After tokenization, we can feed the list of tokens to our encoder model. The encoder has learned from large amounts of training data to transform each token into a high-dimensional numerical vector embedding.

For example, OpenAI’s text-embedding-3-large model has an output dimension d for its embeddings of 3072.

To get a single sentence embedding, we need to compress the information from multiple token embeddings. One way to do this is to simply average over all the token embeddings.

Matryoshka Embeddings

Matryoshka embeddings were introduced by researchers from the University of Washington, Google Research, and Harvard University in the paper “Matryoshka Representation Learning” in 2022 [1].

Matryoshka embeddings are trained to encode information of different granularity in one single embedding vector.

For example, instead of simply training a full embedding vector of size d = 1024, with MRL we use a list of dimensions matryoshka_dims = [1024,512,256,128,64] for the loss function that we want to optimize for at the same time [2].

This results in an embedding vector with nested information, where the coarsest information is stored in the first few dimensions and more and more detail is stored in the later dimensions.

This effectively means that we can truncate our embedding vector wherever we want without sacrificing too much performance.

Why Does It Matter?

Suppose we want to store n text embedding vectors in a vector database. Each embedding has d dimensions. And each number is usually a 32-bit float. So we need n * d * 4 bytes for storage.

And if we want to compute similarity metrics like dot product or cosine similarity (which is just a normalized dot product), the higher the dimensionality d is, the more mathematical calculations we have to do.

With MRL, if we care about a small memory footprint, fast processing speed, and therefore cost savings, we might only use the first 64 dimensions. If we want the best downstream performance, we use all dimensions.

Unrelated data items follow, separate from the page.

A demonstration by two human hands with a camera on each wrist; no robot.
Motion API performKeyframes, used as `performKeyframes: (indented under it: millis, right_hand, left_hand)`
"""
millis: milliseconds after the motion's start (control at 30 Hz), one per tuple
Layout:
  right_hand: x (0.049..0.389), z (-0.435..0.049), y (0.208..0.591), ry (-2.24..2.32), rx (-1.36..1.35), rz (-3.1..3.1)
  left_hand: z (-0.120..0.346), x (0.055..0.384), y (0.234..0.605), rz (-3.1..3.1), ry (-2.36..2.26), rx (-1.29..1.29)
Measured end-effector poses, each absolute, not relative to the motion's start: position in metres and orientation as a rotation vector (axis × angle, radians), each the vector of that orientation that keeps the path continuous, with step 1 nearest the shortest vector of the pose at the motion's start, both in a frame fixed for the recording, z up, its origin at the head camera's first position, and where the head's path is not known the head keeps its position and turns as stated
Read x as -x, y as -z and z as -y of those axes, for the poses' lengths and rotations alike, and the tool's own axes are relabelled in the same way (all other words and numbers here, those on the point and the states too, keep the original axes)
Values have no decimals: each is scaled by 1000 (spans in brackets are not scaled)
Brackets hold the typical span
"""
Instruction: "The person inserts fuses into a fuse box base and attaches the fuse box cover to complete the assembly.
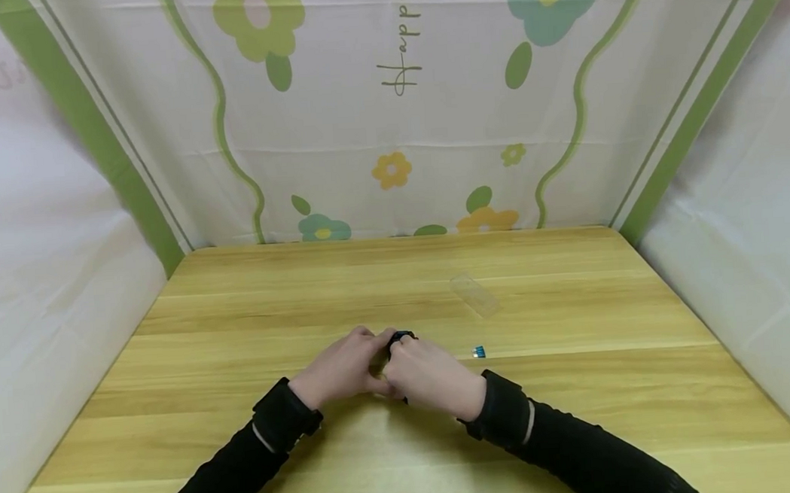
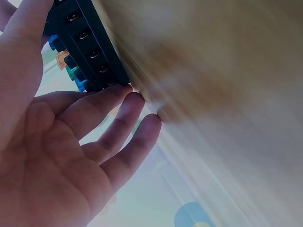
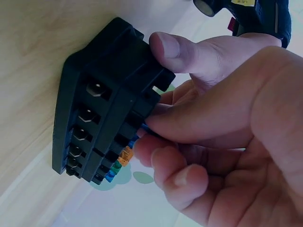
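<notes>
A black fuse block (image 3: 102,104) with metal terminals along its side stands tilted on the table. My left hand (image 1: 344,364) grips it by its ends, the thumb (image 3: 168,47) at the near end and fingertips (image 2: 120,89) at the other. Blue, orange (image 3: 125,156) and green blade fuses sit in a row along the block. At the near end of that row, my right hand (image 1: 435,376) pinches a small blade fuse against the block; the fingers mostly hide it, with a blue edge showing. From the head view the hands cover most of the block (image 1: 401,338).
Right of the hands, small blue pieces (image 1: 479,352) lie on the wooden table (image 1: 568,417). A clear plastic cover (image 1: 476,296) lies farther back. White patterned cloth (image 1: 346,114) walls in the table at the back and sides.
</notes>
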State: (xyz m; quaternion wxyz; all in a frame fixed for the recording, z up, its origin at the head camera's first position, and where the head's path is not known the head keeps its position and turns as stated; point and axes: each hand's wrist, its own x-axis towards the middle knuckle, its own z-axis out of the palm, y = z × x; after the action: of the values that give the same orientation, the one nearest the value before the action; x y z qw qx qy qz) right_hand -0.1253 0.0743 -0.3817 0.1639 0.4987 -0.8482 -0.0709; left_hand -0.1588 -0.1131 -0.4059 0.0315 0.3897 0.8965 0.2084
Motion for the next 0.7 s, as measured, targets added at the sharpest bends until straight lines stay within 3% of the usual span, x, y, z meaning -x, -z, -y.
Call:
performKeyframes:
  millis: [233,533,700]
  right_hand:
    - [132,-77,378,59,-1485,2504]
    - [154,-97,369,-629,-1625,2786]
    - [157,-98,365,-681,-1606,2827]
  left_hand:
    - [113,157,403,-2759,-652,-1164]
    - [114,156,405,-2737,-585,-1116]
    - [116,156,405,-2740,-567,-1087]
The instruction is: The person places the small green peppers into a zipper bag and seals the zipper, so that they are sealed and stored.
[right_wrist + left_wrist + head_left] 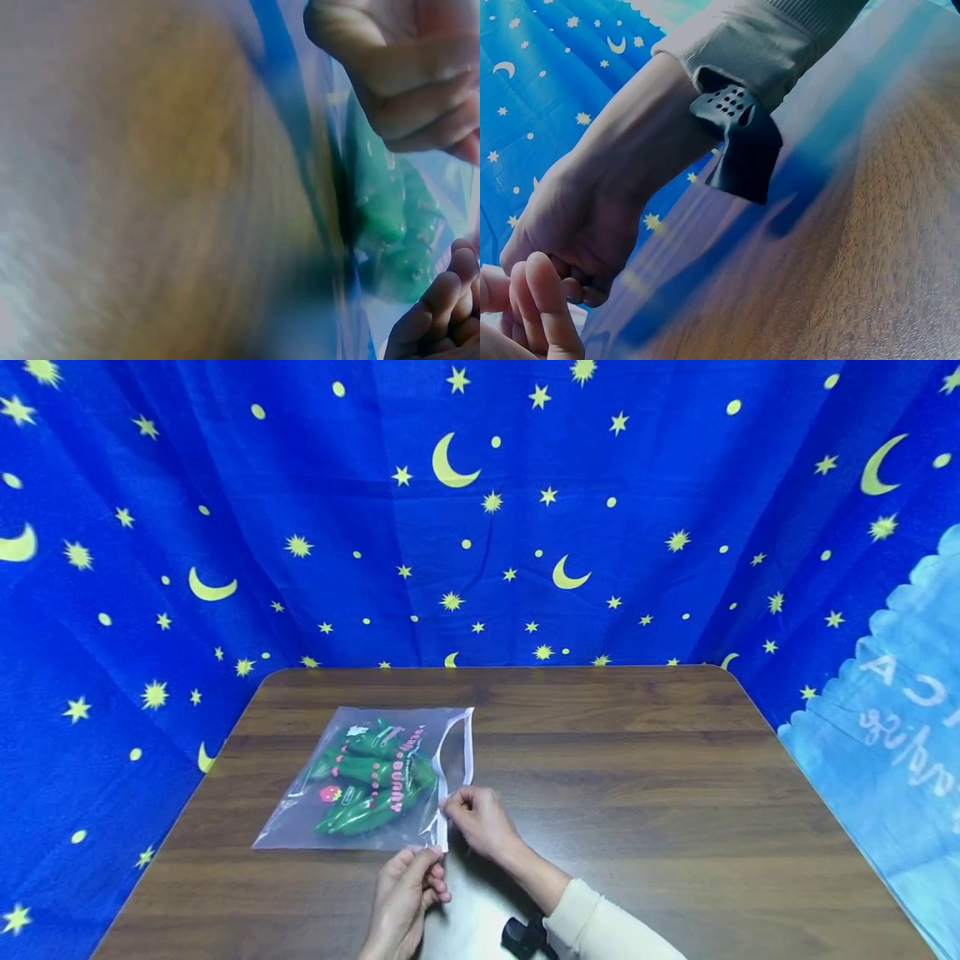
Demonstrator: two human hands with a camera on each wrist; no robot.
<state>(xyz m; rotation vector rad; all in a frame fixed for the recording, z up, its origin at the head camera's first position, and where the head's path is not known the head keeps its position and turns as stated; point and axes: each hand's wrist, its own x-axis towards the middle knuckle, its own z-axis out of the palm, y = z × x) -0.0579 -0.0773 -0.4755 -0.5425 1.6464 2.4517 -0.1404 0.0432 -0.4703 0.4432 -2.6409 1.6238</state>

Or we might choose something in between.

Thus, MRL gives LLM users the ability to trade off embedding size (cost) for a small reduction in downstream performance.

Using MRL With Nomic AI

Nomic’s Matryoshka text embedding model nomic-embed-text-v1.5 was trained with matryoshka_dims = [768,512,256,128,64]. The model is publicly available on Hugging Face [3].

Another nice feature of this encoder model is that it supports different prefixes. The model supports the prefixes [search_query, search_document, classification, clustering] to get better embeddings for each specific downstream task.

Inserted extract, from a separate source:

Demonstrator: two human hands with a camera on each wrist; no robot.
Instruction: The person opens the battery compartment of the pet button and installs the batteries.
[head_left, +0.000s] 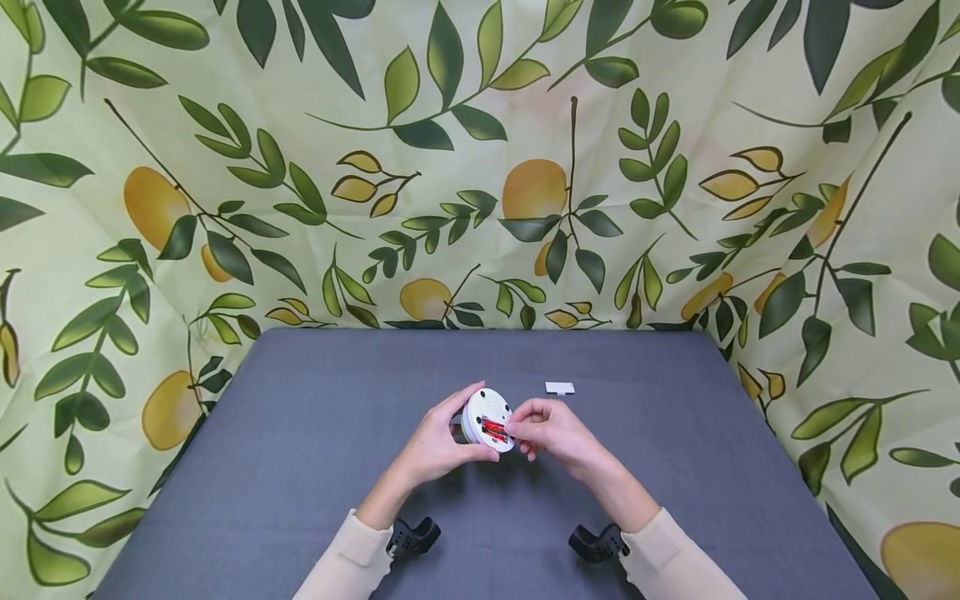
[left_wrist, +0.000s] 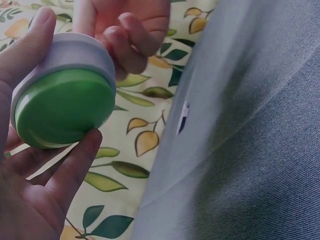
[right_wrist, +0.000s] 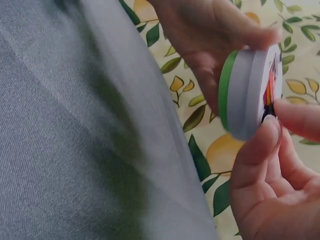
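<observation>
My left hand [head_left: 441, 440] grips a round white device [head_left: 489, 403] by its rim, thumb on one side and fingers on the other. Its underside is tilted up, showing small dark feet and an uncovered battery compartment with red batteries [head_left: 493, 429] in it. A smooth green face [left_wrist: 65, 107] covers the opposite side, seen in the left wrist view. The thumb and index finger of my right hand [head_left: 558, 435] pinch at the dark end of a red battery [right_wrist: 270, 92] at the compartment's edge. The fingertips partly hide that end.
A small white battery cover [head_left: 559, 388] with a tab lies on the grey tabletop [head_left: 337, 375], beyond the right hand. Black wrist mounts [head_left: 414, 536] stick out from both cuffs. Leaf-and-fruit patterned cloth [head_left: 450, 208] hangs behind and at the sides of the table.
</observation>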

Here is how nomic-embed-text-v1.5 performs on the Massive Text Embedding Benchmark (MTEB):

Let’s implement the model in Python using PyTorch and the Sentence Transformers library:

!pip install torch sentence_transformers einops

import torch
from sentence_transformers import SentenceTransformer

device = "cuda" if torch.cuda.is_available() else "cpu"

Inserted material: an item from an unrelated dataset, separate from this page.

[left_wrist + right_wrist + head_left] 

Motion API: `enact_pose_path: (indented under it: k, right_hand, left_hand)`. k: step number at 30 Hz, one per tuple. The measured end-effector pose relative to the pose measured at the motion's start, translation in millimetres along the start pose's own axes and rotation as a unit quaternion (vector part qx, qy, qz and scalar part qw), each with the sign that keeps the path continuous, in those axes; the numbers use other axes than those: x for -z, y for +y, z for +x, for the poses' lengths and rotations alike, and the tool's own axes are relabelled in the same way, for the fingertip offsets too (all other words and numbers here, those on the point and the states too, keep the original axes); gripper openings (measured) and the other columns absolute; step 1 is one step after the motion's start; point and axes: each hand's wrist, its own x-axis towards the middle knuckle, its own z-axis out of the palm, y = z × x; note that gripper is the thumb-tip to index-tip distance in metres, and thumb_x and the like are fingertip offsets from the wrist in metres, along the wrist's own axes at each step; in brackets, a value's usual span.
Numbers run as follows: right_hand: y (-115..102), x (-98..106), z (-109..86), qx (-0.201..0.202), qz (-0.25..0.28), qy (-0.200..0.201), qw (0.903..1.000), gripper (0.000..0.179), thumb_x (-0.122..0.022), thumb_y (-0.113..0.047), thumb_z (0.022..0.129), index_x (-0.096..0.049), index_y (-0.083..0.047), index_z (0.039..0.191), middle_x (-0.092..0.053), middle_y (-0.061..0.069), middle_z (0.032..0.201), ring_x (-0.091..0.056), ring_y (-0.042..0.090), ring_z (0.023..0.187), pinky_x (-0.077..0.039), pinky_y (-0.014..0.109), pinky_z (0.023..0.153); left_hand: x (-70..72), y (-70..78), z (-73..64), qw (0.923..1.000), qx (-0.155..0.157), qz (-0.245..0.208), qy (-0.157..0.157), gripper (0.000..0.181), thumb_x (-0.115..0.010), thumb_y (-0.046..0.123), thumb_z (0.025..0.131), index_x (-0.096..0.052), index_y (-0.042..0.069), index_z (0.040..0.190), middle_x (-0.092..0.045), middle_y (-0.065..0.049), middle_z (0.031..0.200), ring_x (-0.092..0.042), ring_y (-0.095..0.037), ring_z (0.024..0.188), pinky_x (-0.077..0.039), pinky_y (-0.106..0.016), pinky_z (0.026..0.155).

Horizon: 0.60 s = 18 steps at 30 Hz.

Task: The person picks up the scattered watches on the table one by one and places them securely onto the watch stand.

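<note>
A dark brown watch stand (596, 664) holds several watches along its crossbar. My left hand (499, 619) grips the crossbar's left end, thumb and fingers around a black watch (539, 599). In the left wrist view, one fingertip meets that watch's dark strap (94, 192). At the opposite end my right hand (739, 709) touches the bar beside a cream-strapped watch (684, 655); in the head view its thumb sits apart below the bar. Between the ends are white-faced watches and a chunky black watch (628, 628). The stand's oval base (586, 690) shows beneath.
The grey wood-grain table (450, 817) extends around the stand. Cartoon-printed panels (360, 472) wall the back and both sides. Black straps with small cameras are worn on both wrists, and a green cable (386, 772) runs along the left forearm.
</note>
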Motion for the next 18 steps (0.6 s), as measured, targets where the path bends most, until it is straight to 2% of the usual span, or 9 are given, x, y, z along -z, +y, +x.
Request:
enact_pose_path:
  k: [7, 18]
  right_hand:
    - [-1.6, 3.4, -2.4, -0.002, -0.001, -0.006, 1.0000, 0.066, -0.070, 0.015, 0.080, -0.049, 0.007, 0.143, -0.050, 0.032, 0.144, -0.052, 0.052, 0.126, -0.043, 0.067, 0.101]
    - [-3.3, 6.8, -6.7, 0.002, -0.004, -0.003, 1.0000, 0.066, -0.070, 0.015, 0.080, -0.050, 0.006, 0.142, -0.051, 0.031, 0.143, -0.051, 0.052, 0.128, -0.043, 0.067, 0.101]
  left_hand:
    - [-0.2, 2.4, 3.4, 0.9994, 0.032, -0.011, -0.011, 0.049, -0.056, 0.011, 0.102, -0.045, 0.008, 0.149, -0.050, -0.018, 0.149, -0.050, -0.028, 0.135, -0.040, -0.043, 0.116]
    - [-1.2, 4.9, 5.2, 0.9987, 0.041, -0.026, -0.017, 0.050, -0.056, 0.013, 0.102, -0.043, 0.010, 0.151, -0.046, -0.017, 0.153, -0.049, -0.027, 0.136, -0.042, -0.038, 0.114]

model = SentenceTransformer(
    "nomic-ai/nomic-embed-text-v1.5",
    device=device,
    trust_remote_code=True,
    prompts={
        "search_query": "search_query: ",
        "search_document": "search_document: ",
        "classification": "classification: ",
        "clustering": "clustering: ",
    },
)


def embed_sentences(
    model: SentenceTransformer,
    sentences: list[str],
    prompt_name: str,
    matryoshka_dim: int,
    device: str,
):
    assert matryoshka_dim <= 768, "maximum dimension for nomic-embed-text-v1.5 is 768"
    embeddings = model.encode(
        sentences, prompt_name=prompt_name, device=device, convert_to_tensor=True
    )
    embeddings = torch.nn.functional.layer_norm(
        embeddings, normalized_shape=(embeddings.shape[1],)
    )
    embeddings = embeddings[:, :matryoshka_dim]
    embeddings = torch.nn.functional.normalize(embeddings, p=2, dim=1)
    return embeddings.cpu()

Using the matryoshka_dim parameter, we truncate our 768-dimensional embedding vector and then normalize the new embedding vector.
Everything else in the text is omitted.